▸ Task instructions:
Return a copy of each line in the listing that includes the word "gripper".

-- Collected material follows --

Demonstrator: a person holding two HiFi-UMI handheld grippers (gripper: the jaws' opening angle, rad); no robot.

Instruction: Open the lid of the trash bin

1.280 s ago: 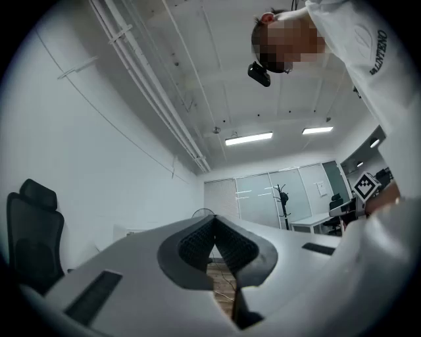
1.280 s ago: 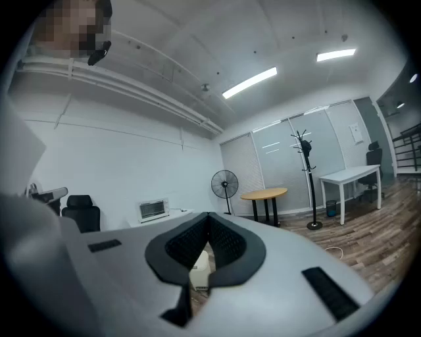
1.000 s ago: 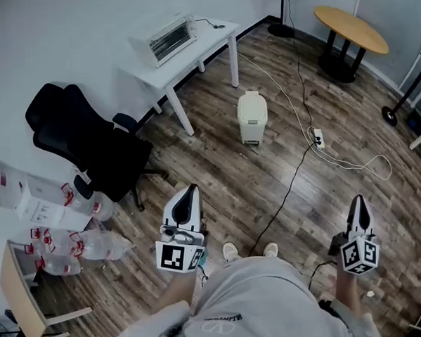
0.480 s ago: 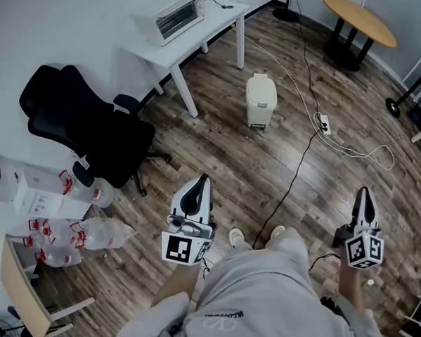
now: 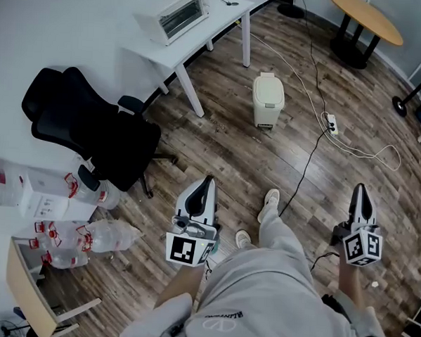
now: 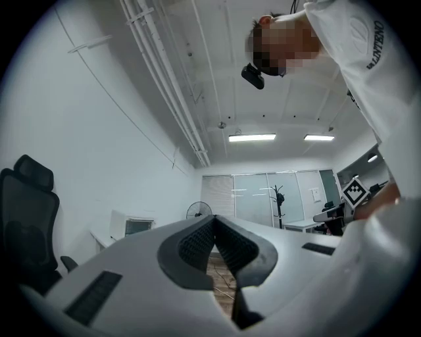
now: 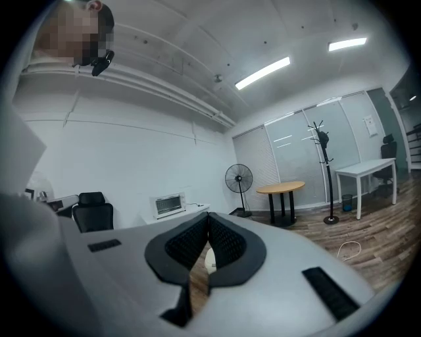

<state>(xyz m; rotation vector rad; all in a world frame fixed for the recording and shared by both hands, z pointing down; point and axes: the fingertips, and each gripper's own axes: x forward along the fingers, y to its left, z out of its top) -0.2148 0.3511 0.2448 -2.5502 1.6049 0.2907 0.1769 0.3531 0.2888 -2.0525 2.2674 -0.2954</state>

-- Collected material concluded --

▸ Expected answer:
Demonstrator: a person holding two HiFi-UMI handheld grippers (gripper: the jaws' opening angle, rad); no robot.
<state>(xyz m; rotation vector rad; all in a world frame fixed for the recording and shared by both hands, z pointing down; point and axes: the fingertips, and each gripper's own axes: x forward along the fingers, y to its left, z out of its top) -0.2148 0.3511 0.2448 -2.5502 1.6049 0.2907 0.1769 0.3531 0.2888 -2.0525 2.2674 -0.2954</state>

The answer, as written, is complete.